Intent behind restrictive judicial intervention
The next question that comes to mind is why such strict constrains to judicial intervention. The purpose of the Arbitration Act is not just avoiding court but also to deliver relief within reasonable time. If the ambit of judicial intervention is widened, it will give leeway to unnecessary delay.
It was held by the Seven Judge Bench[18] that the purpose of vesting courts with certain powers under Sections 8 and 11 of the Arbitration Act is to facilitate and enable arbitration as well as to ensure that parties comply with arbitration agreements. However, the disputes which have arisen between the parties remain the domain of the arbitral tribunal only subject to the scope of its jurisdiction as defined by the arbitration clause). The exercise of the jurisdiction of the courts of the country over the substantive dispute between the parties is only possible at two stages:
- If an application for interim measures is filed under Section 9 of the Arbitration Act; or
- If the award is challenged under Section 34.
Once the arbitral tribunal has been appointed, it will act in accordance with law and proceed to impound the agreement under Section 33 of the Stamp Act if it sees fit to do so. It has the authority to receive evidence by consent of the parties, in terms of Section 35[19]. The procedure under Section 35 of the Stamp Act[20] may be followed thereafter. In this manner, the competence-competence doctrine is given life and arbitration proceedings can continue to remain a faster alternative to suits before the trial courts or other, similar actions.
Intent of Arbitration & Conciliation Act, 1996
The Court[21] interpreted that the Statement of Objects and Reasons of the 2015 Amendment Act to observe that it indicates that the Supreme Court or High Court at the stage of the appointment of an arbitrator shall “examine the existence of a prima facie arbitration agreement and no other issues”.
These other issues not only pertain to the validity of the arbitration agreement, but also include any other issues which are a consequence of unnecessary judicial interference in the arbitration proceedings. Accordingly, the “other issues” also include examination and impounding of an unstamped instrument by the referral court at the Section 8 or Section 11 stage. The process of examination, impounding, and dealing with an unstamped instrument under the Stamp Act is not a time-bound process, and therefore does not align with the stated goal of the Arbitration Act to ensure expeditious and time-bound appointment of arbitrators.
Conclusion
Lastly the Court concluded by stating that an objection as to stamping does not fall for determination under Sections 8 or 11 of the Arbitration Act. The concerned court must examine whether the arbitration agreement prima facie exists; accordingly, any objections in relation to the stamping of the agreement fall within the ambit of the arbitral tribunal; and the decision in N.N. Global Mercantile Private Limited v M/s Indo Unique Flame Ltd. & Ors.[22] and SMS Tea Estates (P) Ltd. v. Chandmari Tea Co. (P) Ltd[23] are overruled. Paragraphs 22 and 29 of Garware Wall Ropes Ltd. v. Coastal Marine Constructions & Engg. Ltd.[24] are overruled to that extent.[25]

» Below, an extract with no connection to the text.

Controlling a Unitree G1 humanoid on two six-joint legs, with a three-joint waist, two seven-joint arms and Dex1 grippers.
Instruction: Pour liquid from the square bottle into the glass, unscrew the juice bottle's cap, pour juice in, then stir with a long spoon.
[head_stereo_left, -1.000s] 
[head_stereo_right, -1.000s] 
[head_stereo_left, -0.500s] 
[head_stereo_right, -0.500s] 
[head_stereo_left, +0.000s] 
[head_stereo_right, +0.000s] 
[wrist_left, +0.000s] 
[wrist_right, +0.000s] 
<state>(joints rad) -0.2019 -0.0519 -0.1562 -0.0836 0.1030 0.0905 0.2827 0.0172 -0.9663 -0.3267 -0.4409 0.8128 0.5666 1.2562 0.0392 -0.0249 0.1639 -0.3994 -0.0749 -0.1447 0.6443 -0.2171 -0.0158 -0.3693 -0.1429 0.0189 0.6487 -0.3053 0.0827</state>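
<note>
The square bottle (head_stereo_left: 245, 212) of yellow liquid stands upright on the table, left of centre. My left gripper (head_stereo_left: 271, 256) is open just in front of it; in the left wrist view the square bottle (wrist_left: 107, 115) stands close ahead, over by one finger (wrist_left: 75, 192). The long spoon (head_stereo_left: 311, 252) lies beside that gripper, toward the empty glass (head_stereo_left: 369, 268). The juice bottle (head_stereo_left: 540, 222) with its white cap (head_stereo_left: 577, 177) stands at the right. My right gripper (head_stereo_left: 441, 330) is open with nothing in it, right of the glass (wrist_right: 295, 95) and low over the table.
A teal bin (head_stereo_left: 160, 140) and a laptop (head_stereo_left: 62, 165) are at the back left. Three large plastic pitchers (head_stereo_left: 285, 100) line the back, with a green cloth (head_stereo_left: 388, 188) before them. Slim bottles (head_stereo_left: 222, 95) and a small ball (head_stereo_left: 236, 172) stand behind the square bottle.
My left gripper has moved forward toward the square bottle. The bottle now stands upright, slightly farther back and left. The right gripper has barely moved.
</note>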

The 7-judge bench judgment has given ample clarity to the harmonious intent of Arbitration and Conciliation Act and Stamp Act. The inclination of the 7-Bench judgment is towards the importance of selective judicial intervention. The selection of when & where and, including the magnitude of judicial intervention is required in an arbitration proceeding while keep the essence of Arbitration Act intact. The legislator and the Courts have attempted to keep it as “business-friendly arbitration regime” with party’s autonomy as priority.